▶ _What the task requires_
Beneath this instruction is a block of data; output from it exactly the lines that run from the one containing "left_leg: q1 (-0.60" through the one containing "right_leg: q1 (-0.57", inclusive.

▶ _Dataset excerpt_
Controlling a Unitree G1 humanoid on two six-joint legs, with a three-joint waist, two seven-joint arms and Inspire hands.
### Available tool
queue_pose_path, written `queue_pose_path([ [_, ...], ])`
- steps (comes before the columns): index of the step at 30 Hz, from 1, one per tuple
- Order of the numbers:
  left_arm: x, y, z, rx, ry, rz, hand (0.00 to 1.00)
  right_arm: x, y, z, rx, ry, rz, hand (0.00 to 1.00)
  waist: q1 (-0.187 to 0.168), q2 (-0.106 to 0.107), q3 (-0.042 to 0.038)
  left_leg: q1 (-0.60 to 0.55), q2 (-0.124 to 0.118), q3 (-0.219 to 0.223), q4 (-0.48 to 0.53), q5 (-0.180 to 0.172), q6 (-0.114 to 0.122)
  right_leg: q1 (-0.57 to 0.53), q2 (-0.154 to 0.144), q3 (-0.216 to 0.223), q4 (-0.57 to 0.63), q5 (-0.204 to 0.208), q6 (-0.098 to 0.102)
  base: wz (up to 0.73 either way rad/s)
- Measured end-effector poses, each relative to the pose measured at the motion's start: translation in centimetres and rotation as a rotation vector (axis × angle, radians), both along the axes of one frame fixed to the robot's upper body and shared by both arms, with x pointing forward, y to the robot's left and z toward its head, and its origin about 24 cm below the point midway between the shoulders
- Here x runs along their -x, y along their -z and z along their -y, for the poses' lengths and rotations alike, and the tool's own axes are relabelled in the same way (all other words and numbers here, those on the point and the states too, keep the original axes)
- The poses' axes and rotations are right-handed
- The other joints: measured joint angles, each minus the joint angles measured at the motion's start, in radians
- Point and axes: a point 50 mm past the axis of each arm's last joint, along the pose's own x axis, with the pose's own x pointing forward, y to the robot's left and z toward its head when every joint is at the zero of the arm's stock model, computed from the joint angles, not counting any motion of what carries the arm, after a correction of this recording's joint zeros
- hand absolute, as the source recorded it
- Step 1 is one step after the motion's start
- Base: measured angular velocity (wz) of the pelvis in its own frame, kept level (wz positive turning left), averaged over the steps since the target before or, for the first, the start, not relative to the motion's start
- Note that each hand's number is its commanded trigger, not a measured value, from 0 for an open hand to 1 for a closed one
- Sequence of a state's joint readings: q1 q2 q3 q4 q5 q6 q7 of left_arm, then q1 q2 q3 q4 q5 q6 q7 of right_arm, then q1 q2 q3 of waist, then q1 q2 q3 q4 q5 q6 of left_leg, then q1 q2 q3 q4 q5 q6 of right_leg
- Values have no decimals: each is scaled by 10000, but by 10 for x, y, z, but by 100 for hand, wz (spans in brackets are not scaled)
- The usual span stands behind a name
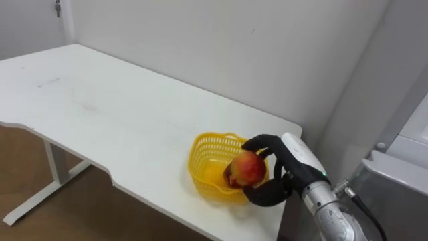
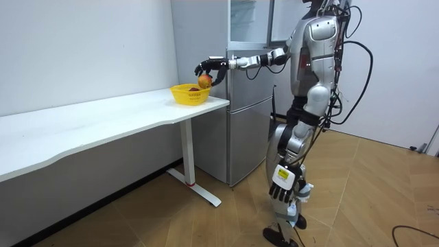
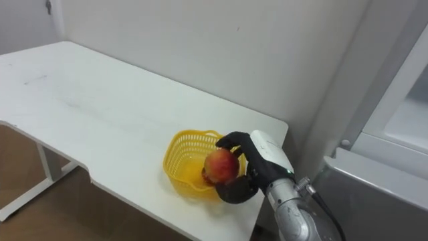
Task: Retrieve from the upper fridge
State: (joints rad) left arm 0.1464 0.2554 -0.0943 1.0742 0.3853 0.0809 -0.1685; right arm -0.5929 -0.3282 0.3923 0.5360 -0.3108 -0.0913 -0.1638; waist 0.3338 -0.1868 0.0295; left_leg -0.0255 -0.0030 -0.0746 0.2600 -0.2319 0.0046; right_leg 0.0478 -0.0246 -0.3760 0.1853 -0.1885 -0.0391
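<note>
The right hand (image 3: 262,163) is closed round a red and yellow fruit (image 3: 221,165), dark fingers curled over its top and the thumb under it, and holds it over the yellow basket (image 3: 176,152) on the side towards the fridge (image 2: 247,123). The room view puts the fruit about level with the basket's rim, but I cannot tell whether it touches the basket's wall or floor, since the hand hides its far side. A darker red patch just below the fruit may be its shadowed underside or a second thing lying in the basket; the mesh and the thumb hide too much to say. The basket stands on the white tabletop (image 3: 100,100) at the corner nearest the fridge, close to the front edge. The robot stands upright in front of the grey fridge, right arm stretched out level towards the tabletop. The fridge's upper part seems to stand open onto a pale inside, though the room view's top edge cuts it off. The left hand (image 2: 280,186) hangs low by the robot's thigh, and I cannot tell its state. A small yellow label (image 2: 282,174) sits just above it, its print too small to read. The tabletop's far end is cut off at the room view's left.
</note>
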Motion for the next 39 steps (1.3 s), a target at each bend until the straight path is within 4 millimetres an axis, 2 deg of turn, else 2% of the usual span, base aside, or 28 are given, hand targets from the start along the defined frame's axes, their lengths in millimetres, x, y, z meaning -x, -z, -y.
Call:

▶ _Solution to this problem_
  left_leg: q1 (-0.60 to 0.55), q2 (-0.124 to 0.118), q3 (-0.219 to 0.223), q4 (-0.48 to 0.53), q5 (-0.180 to 0.172), q6 (-0.114 to 0.122)
  right_leg: q1 (-0.57 to 0.53), q2 (-0.154 to 0.144), q3 (-0.216 to 0.223), q4 (-0.57 to 0.63), q5 (-0.204 to 0.208), q6 (-0.098 to 0.102)

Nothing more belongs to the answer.